Upon the enactment of a statute defining a new felony, it becomes incorporated in the body of the criminal law, and draws to itself all the general rules applicable to indictment, evidence, and procedure incident to other crimes of the same grade. And without being mentioned in the statute, the rules governing accessories immediately attach. Rev. Stat. § 972; Code Cr.Proc. art. 238.
Thus a woman may be punished for aiding one attempting rape; a husband, although he cannot individually commit rape upon his wife, may be liable as principal for aiding and abetting another in the commission of the crime. R.C.L. vol. 1, § 7, p. 135. And a person not connected with a corporation as an officer or otherwise may be an accessory to the embezzlement of its funds by one of its officers. R.C.L. vol. 1, § 23, p. 145.

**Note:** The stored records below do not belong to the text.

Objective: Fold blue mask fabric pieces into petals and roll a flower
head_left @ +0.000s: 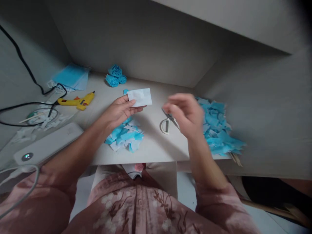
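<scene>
My left hand (123, 110) holds a small white rectangular piece of thin sheet (140, 97), pinched between thumb and fingers above the table. To its right, my right hand (184, 112) is raised with curled fingers, smeared by motion; whether anything is in them does not show. Scissors (165, 126) with a pale handle lie on the table just below the right hand, partly hidden by it. Under my left hand sits a pile of blue and white cut scraps (126, 136). A small blue bit (125, 91) shows behind the white piece.
Three blue rolled flowers (115, 76) stand at the back. Blue face masks (71, 77), a yellow glue gun (77, 101) and a white power bank (50, 143) lie on the left among cables. A larger heap of blue pieces (215, 126) covers the right side, with sticks (236, 159) poking out.
</scene>
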`<state>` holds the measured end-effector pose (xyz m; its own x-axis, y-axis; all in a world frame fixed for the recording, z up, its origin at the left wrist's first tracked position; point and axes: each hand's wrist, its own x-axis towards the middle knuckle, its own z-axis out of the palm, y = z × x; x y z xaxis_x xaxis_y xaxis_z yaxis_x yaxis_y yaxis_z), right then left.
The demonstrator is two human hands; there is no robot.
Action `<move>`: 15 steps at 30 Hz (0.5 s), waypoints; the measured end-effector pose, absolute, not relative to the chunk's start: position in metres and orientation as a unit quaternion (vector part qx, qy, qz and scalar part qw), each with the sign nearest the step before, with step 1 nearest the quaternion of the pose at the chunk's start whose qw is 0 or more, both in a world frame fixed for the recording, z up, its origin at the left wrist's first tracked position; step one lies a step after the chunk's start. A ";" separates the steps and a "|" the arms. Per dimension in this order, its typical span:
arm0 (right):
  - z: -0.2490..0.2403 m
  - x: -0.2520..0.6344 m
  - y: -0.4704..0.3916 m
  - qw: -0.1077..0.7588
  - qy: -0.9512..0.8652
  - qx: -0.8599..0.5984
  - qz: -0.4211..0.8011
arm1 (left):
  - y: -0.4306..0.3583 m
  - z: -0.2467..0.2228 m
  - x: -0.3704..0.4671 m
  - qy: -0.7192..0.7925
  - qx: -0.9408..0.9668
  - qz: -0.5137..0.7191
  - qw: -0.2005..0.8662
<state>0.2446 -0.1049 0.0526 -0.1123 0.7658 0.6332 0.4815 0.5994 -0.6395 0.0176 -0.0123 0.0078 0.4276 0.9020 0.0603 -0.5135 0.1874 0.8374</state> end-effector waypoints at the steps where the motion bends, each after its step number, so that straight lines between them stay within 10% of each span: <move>1: 0.047 0.244 -0.093 0.490 -0.749 -0.428 0.125 | -0.013 0.008 0.018 0.228 0.416 0.480 0.737; 15: 0.003 0.230 -0.028 0.513 -0.696 -0.419 0.276 | -0.015 0.005 0.019 0.250 0.433 0.460 0.734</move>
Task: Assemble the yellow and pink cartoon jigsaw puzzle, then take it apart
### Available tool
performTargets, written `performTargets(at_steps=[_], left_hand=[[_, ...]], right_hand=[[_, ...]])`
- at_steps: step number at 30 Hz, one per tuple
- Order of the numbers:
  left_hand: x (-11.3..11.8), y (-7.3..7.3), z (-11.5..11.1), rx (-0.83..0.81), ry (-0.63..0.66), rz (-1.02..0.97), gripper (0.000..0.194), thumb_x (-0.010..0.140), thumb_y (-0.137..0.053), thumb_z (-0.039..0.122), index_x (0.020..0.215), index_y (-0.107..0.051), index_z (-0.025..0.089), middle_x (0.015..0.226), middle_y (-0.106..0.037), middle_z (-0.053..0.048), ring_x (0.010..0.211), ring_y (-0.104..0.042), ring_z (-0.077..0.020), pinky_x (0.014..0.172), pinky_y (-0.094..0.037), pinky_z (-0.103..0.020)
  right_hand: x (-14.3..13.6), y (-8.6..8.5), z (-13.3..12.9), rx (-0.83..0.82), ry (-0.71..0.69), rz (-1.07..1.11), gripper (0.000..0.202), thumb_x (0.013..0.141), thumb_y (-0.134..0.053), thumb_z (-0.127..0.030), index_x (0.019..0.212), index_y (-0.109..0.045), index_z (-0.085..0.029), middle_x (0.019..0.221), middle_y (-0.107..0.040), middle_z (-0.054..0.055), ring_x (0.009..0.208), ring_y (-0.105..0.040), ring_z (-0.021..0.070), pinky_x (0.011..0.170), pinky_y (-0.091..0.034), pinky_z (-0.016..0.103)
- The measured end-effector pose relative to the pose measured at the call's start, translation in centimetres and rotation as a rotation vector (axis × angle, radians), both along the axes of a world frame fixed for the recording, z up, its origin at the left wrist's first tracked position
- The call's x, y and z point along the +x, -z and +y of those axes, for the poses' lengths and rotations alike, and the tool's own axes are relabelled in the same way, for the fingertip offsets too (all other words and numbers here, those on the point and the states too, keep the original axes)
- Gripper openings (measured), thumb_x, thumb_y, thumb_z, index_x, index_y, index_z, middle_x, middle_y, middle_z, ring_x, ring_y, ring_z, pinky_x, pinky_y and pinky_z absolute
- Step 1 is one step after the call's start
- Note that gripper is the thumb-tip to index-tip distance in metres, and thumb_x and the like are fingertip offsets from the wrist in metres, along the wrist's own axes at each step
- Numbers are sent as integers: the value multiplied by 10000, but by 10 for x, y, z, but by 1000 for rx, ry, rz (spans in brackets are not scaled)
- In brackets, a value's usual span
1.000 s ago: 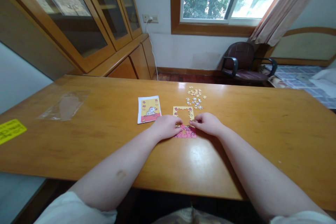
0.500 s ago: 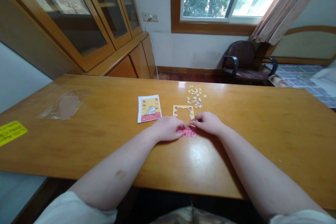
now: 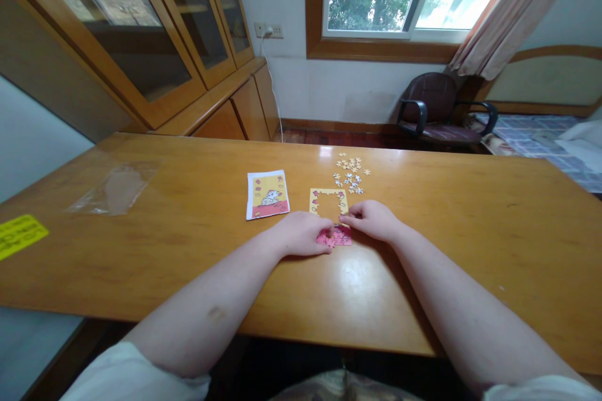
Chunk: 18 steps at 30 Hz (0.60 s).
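A partly assembled jigsaw puzzle (image 3: 345,236) lies on the table, with a yellow border around an open middle and a pink lower section. My left hand (image 3: 303,234) curls over the lower left of the pink section, thumb and fingers gripping pieces there and partly covering them. At the right edge of the puzzle, my right hand (image 3: 374,220) has its thumb and fingertips pinched together on the border. Just beyond, loose puzzle pieces (image 3: 350,165) are scattered, some beige side up. A picture card (image 3: 268,195) showing a white animal on yellow and pink lies left of the puzzle.
The wooden table (image 3: 197,200) carries a clear plastic bag (image 3: 117,188) on the left and a yellow label (image 3: 22,235) at its left edge. Behind stand a glass-door cabinet (image 3: 202,75) and an office chair (image 3: 433,106).
My left thumb has shifted toward me and apart from its fingers, and the pink pieces at the lower left look slightly displaced. My right hand has stayed put.
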<state>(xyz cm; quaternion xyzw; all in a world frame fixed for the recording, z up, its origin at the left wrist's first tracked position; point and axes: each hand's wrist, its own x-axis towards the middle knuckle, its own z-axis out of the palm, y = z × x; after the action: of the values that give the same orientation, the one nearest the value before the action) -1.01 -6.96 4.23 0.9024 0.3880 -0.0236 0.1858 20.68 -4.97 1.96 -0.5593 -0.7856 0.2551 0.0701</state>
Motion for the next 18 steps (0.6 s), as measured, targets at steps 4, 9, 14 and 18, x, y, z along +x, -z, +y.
performTargets(at_steps=[4,9,14,18], left_hand=[[0,2,0,-3,26,-2,222,781,-589,424,915,-656,259,819,-691,-2,718,-627,-180,550,-355,-255],[-3,2,0,-32,67,-30,237,826,-527,346,1014,-663,299,858,-704,2,745,-637,-180,589,-388,-256],[-4,-2,-2,-3,13,-36,311,816,-495,261,1099,-617,299,913,-705,-4,761,-640,-183,616,-408,-258],[0,-3,-3,-9,-27,5,321,765,-588,424,1037,-609,256,875,-695,-23,749,-640,-208,591,-409,-269]], right_hand=[[0,-1,0,7,-1,-8,484,800,-500,-607,553,-549,-194,503,-479,-27,497,-370,104,516,-228,265],[0,-1,0,2,5,-9,488,795,-500,-616,552,-542,-195,504,-481,-27,497,-371,104,517,-231,261],[0,0,1,-4,0,-8,478,784,-517,-607,552,-554,-190,510,-499,-20,495,-385,103,512,-233,256],[0,0,1,0,-7,-4,478,785,-517,-606,552,-552,-190,506,-497,-20,486,-378,102,503,-233,252]])
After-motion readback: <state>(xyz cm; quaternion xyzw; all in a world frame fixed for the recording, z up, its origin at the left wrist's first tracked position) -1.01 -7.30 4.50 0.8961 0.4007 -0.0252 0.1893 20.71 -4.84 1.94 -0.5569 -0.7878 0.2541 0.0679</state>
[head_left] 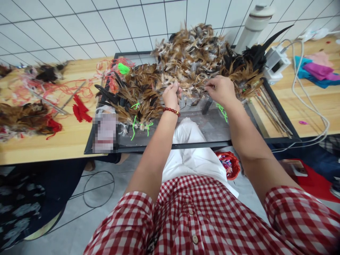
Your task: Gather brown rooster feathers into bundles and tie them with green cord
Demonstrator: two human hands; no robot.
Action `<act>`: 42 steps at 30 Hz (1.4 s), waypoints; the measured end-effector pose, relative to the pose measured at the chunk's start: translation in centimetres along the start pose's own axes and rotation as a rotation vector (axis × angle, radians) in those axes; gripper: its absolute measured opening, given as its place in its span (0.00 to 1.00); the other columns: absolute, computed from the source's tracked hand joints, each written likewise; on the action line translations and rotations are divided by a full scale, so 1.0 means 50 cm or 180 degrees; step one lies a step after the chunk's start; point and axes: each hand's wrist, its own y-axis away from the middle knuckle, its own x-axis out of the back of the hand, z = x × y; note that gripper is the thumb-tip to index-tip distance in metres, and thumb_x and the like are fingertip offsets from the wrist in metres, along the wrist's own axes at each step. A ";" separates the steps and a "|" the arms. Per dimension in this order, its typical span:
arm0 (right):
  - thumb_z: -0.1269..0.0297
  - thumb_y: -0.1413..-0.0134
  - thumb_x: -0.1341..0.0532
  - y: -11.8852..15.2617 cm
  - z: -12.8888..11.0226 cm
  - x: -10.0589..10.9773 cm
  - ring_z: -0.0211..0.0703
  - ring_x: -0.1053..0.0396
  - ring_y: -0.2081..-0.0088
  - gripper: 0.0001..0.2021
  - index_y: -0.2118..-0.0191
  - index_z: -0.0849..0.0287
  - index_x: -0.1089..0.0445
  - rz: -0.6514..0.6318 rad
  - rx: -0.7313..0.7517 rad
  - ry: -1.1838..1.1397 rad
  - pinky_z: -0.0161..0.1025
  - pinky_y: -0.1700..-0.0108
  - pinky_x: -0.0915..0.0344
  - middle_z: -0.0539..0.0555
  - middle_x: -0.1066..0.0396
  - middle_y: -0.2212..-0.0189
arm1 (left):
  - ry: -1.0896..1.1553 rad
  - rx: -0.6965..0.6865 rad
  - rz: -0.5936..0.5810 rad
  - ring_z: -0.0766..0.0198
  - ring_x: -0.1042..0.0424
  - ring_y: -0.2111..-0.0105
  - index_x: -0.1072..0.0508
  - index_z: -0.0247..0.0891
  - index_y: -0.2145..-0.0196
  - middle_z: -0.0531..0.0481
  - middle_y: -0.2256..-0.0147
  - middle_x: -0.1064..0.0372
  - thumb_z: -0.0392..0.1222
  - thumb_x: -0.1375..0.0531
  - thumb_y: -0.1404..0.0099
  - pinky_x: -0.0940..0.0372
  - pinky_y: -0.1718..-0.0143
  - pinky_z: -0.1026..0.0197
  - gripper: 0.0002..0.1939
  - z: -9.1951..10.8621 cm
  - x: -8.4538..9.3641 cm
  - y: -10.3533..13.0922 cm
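A large heap of brown and grey feathers lies at the back of a black-framed tray. My left hand, with a red bead bracelet at the wrist, is closed at the heap's front edge; what its fingers pinch is too small to name. To its right, my right hand is closed, fingertips together beside the feathers, and what they hold is hidden. Feather bundles tied with green string lie left of my left hand. Darker feathers stand behind my right hand.
Thin sticks lie at the tray's right side. Beyond are a white charger with cables and coloured cloths. Red string and more feathers are on the left table. A red basket sits below the tray.
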 end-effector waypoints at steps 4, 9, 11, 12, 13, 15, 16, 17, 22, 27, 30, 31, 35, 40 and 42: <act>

While an officer or employee of a corporation can only himself embezzle the corporation's funds in his hands, yet another person, who cannot himself embezzle the funds, can and will be guilty as a principal if he acts with the officer or employee and aids or abets him in committing the offense. See Quillin v. State, 79 Tex.Crim. R., 187 S.W. 199, 5 A.L.R. 773; State v. Rowe, 104 Iowa, 323, 73 N.W. 833; People v. McKane, 143 N.Y. 455, 38 N.E. 950; U.S. v. Snyder (C.C.) 14 F. 554, 4 McCrary, 618; U.S. v. Bayer, 4 Dill, 407, Fed. Cas. No. 14547.
It cannot be successfully argued, therefore, that a person cannot be charged as an accessory before the fact to the crime of embezzlement.
And it was not necessary to denominate Brugger and Bedrich as accessories, it being charged as a fact that they aided and abetted Nahoum, the president and general manager of the West Coast Trading Company, S.A., in feloniously and wrongfully using, disposing of, concealing, and otherwise embezzling the money and checks of the trading company. The charge as laid is sufficient and the principal and accessories can be joined in the same count. Bish. New Cr.Proc. §§ 467, 468; Bish. Dir. Forms (2d Ed.) § 113; Rev. Stat. § 972; Code Cr.Proc. art. 238.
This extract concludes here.